▸ **AIM OF THE EXERCISE**
Identify, in the records below, every line where the string "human" appears, and copy each such line.

▸ **MATERIALS PROVIDED**

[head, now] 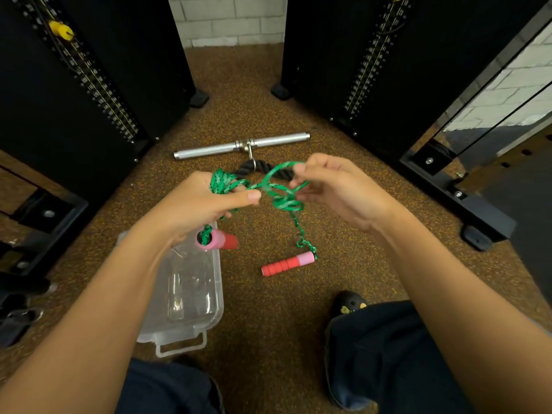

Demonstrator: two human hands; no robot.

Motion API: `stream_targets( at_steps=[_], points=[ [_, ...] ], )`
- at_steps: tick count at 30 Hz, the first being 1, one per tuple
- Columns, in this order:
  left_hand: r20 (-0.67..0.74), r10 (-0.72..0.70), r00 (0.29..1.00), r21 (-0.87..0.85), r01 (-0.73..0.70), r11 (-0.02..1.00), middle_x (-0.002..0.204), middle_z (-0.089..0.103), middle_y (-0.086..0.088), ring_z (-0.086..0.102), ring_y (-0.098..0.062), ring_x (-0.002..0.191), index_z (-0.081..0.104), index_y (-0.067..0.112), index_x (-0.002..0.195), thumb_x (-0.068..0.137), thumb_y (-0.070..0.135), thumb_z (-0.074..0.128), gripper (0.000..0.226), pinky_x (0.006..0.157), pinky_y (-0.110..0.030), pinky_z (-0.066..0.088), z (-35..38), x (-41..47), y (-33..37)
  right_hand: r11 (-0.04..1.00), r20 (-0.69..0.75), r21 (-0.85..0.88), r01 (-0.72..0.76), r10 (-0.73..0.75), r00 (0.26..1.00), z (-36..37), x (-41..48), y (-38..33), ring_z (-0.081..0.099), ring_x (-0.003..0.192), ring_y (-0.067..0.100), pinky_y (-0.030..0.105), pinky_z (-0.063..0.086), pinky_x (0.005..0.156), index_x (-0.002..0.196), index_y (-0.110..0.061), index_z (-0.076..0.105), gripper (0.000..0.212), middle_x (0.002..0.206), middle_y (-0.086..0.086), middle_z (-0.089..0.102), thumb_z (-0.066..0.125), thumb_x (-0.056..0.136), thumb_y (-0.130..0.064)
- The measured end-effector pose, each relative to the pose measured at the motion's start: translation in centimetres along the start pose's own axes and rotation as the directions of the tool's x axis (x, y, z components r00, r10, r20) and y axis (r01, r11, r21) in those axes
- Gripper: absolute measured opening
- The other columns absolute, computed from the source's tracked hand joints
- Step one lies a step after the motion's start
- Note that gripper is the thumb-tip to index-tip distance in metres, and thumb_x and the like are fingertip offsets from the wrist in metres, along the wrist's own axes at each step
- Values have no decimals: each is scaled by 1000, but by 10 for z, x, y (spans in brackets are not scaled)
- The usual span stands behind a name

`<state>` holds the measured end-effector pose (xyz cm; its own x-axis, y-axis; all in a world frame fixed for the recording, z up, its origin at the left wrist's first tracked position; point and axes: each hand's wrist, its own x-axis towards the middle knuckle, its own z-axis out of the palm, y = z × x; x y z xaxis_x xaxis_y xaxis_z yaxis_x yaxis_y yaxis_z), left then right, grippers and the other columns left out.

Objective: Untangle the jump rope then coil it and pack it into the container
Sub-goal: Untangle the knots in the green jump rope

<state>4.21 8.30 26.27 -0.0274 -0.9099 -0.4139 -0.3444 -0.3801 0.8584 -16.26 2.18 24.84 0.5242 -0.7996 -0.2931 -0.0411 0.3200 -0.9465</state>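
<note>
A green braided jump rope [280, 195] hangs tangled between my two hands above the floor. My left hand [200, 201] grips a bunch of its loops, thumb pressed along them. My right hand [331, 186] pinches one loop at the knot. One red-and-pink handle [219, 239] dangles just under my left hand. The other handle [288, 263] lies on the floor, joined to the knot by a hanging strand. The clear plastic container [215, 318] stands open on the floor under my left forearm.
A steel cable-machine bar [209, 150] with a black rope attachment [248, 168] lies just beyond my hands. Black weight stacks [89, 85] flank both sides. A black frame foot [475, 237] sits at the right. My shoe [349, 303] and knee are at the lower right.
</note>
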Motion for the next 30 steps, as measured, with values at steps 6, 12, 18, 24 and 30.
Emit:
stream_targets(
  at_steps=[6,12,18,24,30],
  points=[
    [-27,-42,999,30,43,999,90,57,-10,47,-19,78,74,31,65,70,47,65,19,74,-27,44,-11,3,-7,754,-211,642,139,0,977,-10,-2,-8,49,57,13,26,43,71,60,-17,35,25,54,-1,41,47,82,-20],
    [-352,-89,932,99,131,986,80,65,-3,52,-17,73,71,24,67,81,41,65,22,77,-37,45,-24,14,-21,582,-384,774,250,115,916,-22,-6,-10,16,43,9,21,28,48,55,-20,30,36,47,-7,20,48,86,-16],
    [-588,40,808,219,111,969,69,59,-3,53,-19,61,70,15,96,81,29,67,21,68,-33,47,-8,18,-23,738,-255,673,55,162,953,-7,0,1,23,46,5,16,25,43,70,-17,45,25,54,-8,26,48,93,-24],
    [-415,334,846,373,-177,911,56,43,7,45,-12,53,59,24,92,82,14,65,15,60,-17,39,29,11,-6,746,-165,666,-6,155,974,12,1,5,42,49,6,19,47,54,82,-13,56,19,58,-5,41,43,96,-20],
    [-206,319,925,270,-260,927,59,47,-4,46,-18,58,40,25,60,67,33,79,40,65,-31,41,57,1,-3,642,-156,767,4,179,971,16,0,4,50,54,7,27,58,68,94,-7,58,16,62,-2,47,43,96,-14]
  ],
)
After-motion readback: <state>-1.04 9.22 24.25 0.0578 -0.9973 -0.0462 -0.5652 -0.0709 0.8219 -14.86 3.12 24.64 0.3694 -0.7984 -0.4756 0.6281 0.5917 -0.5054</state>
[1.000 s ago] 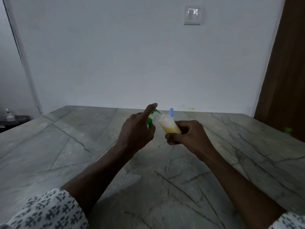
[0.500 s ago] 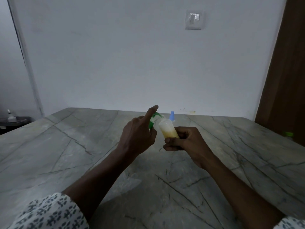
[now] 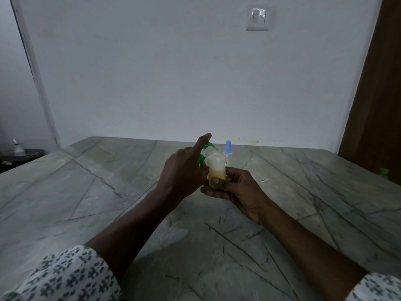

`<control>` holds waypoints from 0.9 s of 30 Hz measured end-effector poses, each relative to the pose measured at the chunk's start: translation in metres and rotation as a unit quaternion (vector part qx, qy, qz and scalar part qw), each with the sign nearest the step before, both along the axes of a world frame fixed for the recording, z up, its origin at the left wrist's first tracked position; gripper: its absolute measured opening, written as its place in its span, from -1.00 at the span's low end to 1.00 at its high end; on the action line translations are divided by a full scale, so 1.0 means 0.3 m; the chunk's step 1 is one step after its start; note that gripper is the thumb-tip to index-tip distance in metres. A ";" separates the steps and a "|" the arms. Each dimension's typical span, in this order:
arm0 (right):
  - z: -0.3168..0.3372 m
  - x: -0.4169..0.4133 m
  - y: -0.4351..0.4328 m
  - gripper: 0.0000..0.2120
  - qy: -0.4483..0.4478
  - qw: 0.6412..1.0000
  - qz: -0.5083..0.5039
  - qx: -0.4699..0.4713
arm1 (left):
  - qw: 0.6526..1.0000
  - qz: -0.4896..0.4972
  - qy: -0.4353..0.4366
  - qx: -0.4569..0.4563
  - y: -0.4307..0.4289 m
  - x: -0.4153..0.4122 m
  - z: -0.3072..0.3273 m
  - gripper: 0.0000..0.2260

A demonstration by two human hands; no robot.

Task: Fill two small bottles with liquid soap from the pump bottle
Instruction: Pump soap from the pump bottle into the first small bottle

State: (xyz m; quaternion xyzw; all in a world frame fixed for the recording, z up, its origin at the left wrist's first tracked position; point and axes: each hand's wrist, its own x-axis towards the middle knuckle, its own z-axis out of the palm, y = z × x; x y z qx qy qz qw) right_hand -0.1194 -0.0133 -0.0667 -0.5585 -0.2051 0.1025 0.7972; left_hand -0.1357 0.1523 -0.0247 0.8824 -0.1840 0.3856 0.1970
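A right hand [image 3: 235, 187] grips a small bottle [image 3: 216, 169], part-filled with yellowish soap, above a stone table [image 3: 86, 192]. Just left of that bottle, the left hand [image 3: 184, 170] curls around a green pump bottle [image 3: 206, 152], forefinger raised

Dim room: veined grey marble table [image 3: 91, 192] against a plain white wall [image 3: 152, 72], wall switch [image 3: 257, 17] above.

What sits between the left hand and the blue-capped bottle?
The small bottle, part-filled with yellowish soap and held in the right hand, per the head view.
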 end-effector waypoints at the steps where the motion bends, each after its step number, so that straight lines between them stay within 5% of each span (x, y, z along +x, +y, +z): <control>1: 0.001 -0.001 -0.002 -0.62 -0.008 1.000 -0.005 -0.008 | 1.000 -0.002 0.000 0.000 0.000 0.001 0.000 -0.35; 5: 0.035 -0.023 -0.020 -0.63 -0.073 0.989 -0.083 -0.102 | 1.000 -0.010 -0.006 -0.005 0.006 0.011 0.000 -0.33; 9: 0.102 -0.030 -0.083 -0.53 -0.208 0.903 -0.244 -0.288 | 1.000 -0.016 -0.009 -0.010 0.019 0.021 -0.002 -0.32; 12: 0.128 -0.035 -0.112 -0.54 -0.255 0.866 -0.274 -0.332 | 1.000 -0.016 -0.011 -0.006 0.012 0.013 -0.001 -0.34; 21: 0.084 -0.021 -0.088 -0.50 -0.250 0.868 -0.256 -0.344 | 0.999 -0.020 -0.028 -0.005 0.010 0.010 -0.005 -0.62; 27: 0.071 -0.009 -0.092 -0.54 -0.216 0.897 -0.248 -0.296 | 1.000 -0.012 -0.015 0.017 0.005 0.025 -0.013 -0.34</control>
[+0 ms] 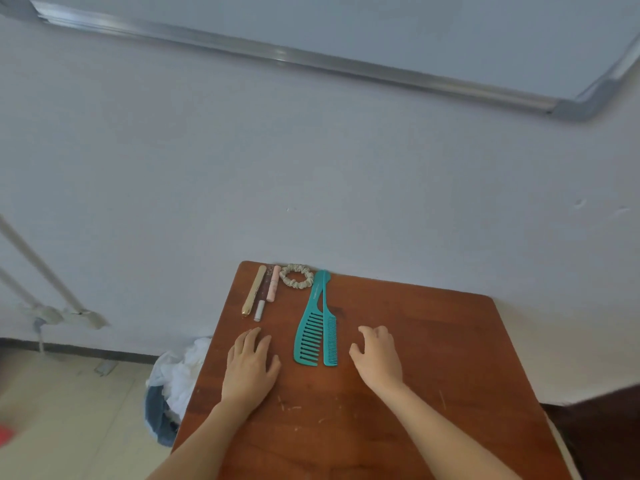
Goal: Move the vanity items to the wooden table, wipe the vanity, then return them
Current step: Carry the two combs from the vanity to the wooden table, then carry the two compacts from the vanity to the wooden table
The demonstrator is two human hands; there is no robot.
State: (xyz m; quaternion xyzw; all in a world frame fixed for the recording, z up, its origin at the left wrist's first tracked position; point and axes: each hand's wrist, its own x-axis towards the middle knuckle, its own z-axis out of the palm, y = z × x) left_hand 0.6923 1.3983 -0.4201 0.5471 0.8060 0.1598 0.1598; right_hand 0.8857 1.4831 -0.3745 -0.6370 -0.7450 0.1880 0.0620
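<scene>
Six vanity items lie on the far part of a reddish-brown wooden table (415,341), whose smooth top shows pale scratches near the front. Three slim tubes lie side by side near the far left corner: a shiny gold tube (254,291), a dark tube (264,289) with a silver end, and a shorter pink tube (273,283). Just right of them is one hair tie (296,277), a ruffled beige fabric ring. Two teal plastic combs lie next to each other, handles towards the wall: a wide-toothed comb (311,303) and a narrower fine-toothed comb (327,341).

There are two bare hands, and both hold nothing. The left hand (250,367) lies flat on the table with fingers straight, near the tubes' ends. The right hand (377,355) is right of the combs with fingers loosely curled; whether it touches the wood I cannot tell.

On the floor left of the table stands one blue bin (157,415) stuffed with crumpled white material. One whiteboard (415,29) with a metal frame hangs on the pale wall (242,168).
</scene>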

▸ **SOLUTION TO THE EXERCISE**
Demonstrator: two human hands; no robot.
A demonstration by two human hands; no robot.
The demonstrator is two human hands; there is no robot.

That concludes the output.